= Exercise aim =
All of the data that follows should be written out exactly.

= Dataset section =
-=-=-

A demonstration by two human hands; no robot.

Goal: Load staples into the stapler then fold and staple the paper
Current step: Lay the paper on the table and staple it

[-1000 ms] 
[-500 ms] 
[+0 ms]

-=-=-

= Output below =
A demonstration by two human hands; no robot.

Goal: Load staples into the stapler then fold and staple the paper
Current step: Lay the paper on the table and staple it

[-1000 ms] 
[-500 ms] 
[+0 ms]

The answer is finished.